El detenido permanece ingresado en el Hospital Miguel Servet bajo custodia policial después de haberse autolesionado ingiriendo amoniaco instantes antes de su arresto. Su estado es estable y su vida no corre peligro, según fuentes de la investigación. En función de su evolución, la titular del Juzgado de Violencia sobre la Mujer número 2 de Zaragoza valorará si este jueves se desplaza con la comitiva judicial al propio hospital para interrogarlo allí mismo.
Será también la jueza quien decida sobre su situación personal y si decreta su ingreso en prisión provisional. En ese caso, el traslado al centro penitenciario se produciría en el momento en que Abel Martínez reciba el alta médica.
Una discusión, una puerta reventada y una botella de amoniaco
El crimen se produjo en torno a las 8.30 de la mañana del martes, tras una fuerte discusión en el interior del domicilio que llevó a varios vecinos a llamar a la Policía. La primera patrulla que llegó al portal intentó acceder a la vivienda, pero el hombre se negó a abrir. Los agentes se vieron obligados a emplear la fuerza y llegaron incluso a golpear la puerta con las porras hasta abrir un boquete que les permitió entrar.
Dentro del piso encontraron a Eugenia Mercedes tendida en el suelo, ensangrentada y con signos evidentes de haber sido apuñalada. Los policías intentaron reanimarla mientras llegaban los servicios sanitarios, pero sus esfuerzos resultaron inútiles. En la vivienda también estaba Abel Martínez, que sujetaba una botella de amoniaco, el mismo producto que habría ingerido poco antes.

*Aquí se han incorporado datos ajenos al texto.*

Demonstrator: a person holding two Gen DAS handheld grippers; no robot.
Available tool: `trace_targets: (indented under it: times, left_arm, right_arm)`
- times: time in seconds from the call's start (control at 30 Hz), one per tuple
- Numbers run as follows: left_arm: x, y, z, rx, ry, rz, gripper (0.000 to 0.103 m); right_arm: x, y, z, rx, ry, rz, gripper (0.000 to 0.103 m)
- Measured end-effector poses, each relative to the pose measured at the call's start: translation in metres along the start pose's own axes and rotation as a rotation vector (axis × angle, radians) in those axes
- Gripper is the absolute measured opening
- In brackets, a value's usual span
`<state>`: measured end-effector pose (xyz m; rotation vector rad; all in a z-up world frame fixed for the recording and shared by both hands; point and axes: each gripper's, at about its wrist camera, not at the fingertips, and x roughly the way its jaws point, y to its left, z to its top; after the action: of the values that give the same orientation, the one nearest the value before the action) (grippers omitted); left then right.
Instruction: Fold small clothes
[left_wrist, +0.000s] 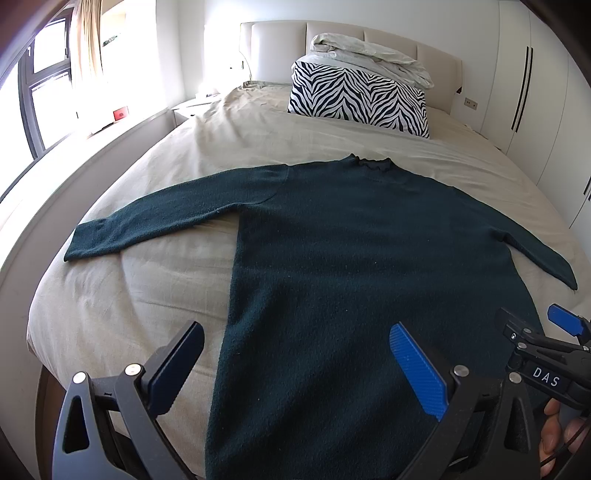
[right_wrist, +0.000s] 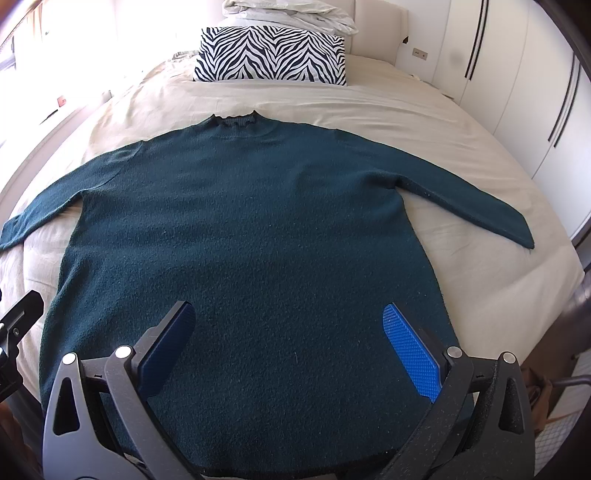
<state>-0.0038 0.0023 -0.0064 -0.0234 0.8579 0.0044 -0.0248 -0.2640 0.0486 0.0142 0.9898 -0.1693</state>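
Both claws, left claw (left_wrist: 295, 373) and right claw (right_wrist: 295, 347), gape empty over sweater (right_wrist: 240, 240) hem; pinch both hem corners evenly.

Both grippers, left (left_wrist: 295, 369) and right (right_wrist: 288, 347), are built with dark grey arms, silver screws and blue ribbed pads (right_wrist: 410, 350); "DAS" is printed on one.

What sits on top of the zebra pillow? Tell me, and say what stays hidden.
A crumpled pale duvet lies on the zebra pillow, against the headboard. Whatever lies behind or beneath the pillow is covered.
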Motion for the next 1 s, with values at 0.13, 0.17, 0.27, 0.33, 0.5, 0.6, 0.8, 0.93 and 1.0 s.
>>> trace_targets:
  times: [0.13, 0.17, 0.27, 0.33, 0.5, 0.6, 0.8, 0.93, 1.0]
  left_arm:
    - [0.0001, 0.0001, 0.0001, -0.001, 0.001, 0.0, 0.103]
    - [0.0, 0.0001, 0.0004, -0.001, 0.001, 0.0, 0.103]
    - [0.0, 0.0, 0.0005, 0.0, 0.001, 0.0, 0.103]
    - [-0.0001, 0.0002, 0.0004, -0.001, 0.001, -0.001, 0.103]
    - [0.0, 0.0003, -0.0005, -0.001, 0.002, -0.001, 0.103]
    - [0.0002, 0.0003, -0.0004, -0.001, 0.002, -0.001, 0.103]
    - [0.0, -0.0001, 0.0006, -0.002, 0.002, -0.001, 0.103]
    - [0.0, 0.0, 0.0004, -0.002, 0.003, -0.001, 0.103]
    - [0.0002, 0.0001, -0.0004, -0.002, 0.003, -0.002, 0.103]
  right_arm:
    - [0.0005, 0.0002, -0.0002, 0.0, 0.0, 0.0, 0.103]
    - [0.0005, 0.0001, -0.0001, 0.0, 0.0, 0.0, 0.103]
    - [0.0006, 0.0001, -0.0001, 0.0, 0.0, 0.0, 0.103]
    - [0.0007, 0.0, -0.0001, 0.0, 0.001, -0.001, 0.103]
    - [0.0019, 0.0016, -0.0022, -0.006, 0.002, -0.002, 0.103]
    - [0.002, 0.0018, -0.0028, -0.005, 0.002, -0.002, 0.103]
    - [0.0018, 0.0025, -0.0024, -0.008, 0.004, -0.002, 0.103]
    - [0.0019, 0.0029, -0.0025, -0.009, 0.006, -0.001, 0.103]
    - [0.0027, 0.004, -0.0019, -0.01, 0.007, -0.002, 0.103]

Los vecinos del número 23 de la calle Privilegio de la Unión afirman que en alguna ocasión la habría amenazado de muerte y que la Policía ya había acudido otras veces al inmueble. Pese a ello, no constan denuncias previas por malos tratos ni ninguno de los dos figuraba en el sistema Viogén, la base estatal que registra y coordina los casos de violencia de género.
La autopsia, clave en el caso
El cuerpo de Eugenia fue trasladado el martes por la Hermandad de la Sangre de Cristo al Instituto de Medicina Legal de Aragón, donde los forenses le han practicado la autopsia. El informe detalla la causa exacta de la muerte y el alcance de las lesiones sufridas, entre ellas varias heridas producidas por arma blanca.
Ese resultado será incorporado al atestado que el Grupo de Homicidios remitirá a la jueza, y se convertirá en una de las piezas clave para sostener la acusación por un nuevo crimen machista que sacude a Zaragoza.